REFLECTIONS
November 22, 2009
November 22, 2009
Do you ever have the experience of reading something and hearing it as song? Better still have you looked at something and then realize in the visual, something which made the experience more rich? Several months ago while choosing scripture for worship, I read I Samuel 1:4-20. It is the story of Hannah going to the Temple at Shiloh to pray that God might give her relief from her barrenness. The priest of the temple, Eli, who upon witnessing her immersed in prayer assumes she is a drunken prostitute, and confronts her. Hannah protests and begins to explain her petition, however, the Priest either in mercy or perhaps it was embarrassment tells her that the prayer is answered. She leaves the burden lifted, the double blessing is in the next chapter, her pregnancy and birth of her son, Samuel, is told through a song she sings in chapter 2:1-10. This song of Hannah is one which Mary, the mother of Jesus, knew by heart and she would use this as the pattern for her own song about the birth of her Son, recorded in the first chapter of Luke’s gospel.
When I read the exchange between Hannah and the Priest Eli, the words became as music. Not a traditional hymn or lite lyrical piece, rather I heard the words as a Leonard Cohen song. If you think you don’t know his work, you are probably wrong. He is a prolific songwriter and many artists have recorded his music. His voice for some may be an acquired taste, however, I find his style moving and deeply spiritual. He writes and sings with a precision and edge which explores life fully, and freely exposes its flaws and quirks.
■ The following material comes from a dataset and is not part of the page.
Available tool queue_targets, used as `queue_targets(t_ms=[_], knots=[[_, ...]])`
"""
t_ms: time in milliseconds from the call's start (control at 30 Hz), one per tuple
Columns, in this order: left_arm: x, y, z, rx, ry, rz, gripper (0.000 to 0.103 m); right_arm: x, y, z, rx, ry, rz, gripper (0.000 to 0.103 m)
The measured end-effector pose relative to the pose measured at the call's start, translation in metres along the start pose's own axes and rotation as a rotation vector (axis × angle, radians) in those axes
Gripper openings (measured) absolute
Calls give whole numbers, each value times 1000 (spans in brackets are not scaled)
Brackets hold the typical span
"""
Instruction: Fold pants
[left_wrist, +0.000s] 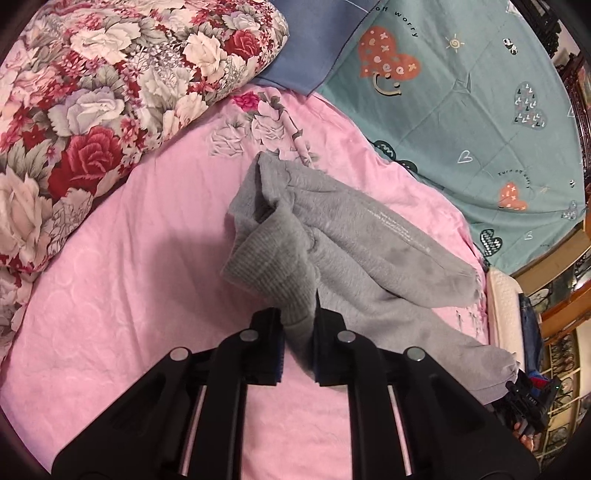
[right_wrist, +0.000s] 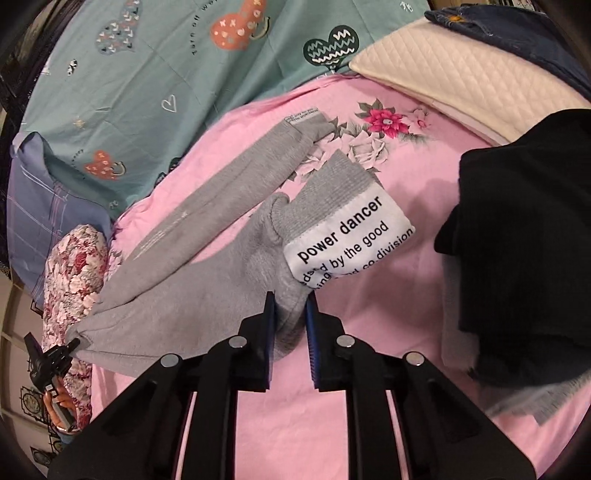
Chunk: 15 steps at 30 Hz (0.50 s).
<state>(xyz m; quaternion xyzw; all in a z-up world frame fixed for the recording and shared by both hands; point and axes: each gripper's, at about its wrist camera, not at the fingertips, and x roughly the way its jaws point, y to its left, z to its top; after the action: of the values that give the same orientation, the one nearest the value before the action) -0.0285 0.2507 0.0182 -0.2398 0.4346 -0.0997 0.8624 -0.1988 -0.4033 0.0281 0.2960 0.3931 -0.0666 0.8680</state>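
Grey sweatpants (left_wrist: 354, 236) hang stretched between both grippers above a pink bedsheet (left_wrist: 129, 295). My left gripper (left_wrist: 298, 317) is shut on a ribbed grey end of the pants. My right gripper (right_wrist: 290, 310) is shut on the other end of the pants (right_wrist: 192, 273), near a white label (right_wrist: 351, 236) reading "power dancer". The right gripper also shows at the lower right of the left wrist view (left_wrist: 524, 398), and the left gripper at the lower left of the right wrist view (right_wrist: 51, 362). Both legs sag onto the sheet.
A floral quilt (left_wrist: 92, 110) lies rolled at the left. A teal heart-print blanket (left_wrist: 480, 110) and a blue pillow (left_wrist: 314, 40) lie beyond. A cream quilted pillow (right_wrist: 461, 77), dark denim (right_wrist: 517, 33) and a black garment (right_wrist: 524, 240) lie at the right.
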Motion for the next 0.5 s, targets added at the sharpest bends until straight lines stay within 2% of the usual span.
queue_targets(t_ms=[100, 233, 300, 333, 367, 400, 433, 467, 500], knots=[[-3, 11, -12, 9, 27, 13, 11, -11, -11, -13, 28, 32, 6, 16], [14, 30, -33, 36, 94, 78, 14, 5, -30, -49, 25, 154, -91, 18], [23, 39, -42, 60, 127, 133, 19, 19, -32, -65, -12, 241, -151, 23], [24, 43, -44, 65, 135, 152, 26, 23, -31, -70, -44, 266, -196, 28], [22, 47, -45, 68, 136, 158, 36, 21, -29, -70, -63, 267, -225, 30], [16, 50, -44, 71, 127, 160, 41, 17, -25, -67, -81, 262, -239, 32], [9, 52, -43, 75, 119, 163, 48, 10, -18, -60, -104, 244, -235, 38], [3, 52, -40, 84, 110, 171, 51, 2, -11, -52, -124, 207, -225, 47], [-6, 50, -36, 104, 85, 207, 50, -5, -5, -43, -141, 165, -216, 52]])
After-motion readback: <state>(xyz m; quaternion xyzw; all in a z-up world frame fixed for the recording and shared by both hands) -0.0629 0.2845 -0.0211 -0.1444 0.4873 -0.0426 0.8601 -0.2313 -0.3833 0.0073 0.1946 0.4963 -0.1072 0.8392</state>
Hannah is the barren yet favored wife of Elkanah. His other wife Peninnah belittles and badgers Hannah making her life miserable. Hannah has come to the temple seeking relief from the torment and if a miracle is possible, a son to call her own. The priest is a doofus (a technical theological term) but not without power as God’s agent in Shiloh. When Hannah leaves that temple, she knows something is different but is not aware of exactly what transpired. Which brings me that question of seeing and not fully experiencing.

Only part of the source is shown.